%%

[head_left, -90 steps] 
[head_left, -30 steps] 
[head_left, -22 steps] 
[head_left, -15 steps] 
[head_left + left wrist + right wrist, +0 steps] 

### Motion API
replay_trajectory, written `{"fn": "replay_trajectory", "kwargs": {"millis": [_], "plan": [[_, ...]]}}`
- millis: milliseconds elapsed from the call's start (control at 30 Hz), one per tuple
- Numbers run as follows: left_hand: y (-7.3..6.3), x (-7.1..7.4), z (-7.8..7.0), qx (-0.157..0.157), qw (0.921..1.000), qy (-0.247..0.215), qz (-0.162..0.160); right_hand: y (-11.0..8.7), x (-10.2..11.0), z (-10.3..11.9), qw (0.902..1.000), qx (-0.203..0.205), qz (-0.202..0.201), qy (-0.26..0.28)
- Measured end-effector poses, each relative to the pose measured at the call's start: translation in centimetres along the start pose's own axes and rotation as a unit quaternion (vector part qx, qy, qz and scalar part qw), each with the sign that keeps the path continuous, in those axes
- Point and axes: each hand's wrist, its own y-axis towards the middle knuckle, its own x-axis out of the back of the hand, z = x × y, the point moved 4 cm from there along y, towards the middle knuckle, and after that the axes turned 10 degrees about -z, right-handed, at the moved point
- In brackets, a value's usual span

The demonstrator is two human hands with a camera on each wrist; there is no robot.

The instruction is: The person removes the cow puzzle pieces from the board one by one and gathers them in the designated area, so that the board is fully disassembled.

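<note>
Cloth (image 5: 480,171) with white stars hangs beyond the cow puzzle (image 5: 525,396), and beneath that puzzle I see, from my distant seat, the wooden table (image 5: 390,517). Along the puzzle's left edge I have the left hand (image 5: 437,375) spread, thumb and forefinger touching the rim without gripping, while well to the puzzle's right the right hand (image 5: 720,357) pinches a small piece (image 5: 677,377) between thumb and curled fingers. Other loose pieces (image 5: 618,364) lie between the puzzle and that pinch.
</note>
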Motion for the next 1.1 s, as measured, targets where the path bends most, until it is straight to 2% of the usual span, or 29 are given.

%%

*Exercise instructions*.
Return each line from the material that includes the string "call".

*Exercise response*.
- millis: milliseconds elapsed from the call's start (control at 30 Hz), one per tuple
- Measured end-effector poses, each relative to the pose measured at the call's start: translation in centimetres along the start pose's own axes and rotation as a unit quaternion (vector part qx, qy, qz and scalar part qw), each with the sign that keeps the path continuous, in those axes

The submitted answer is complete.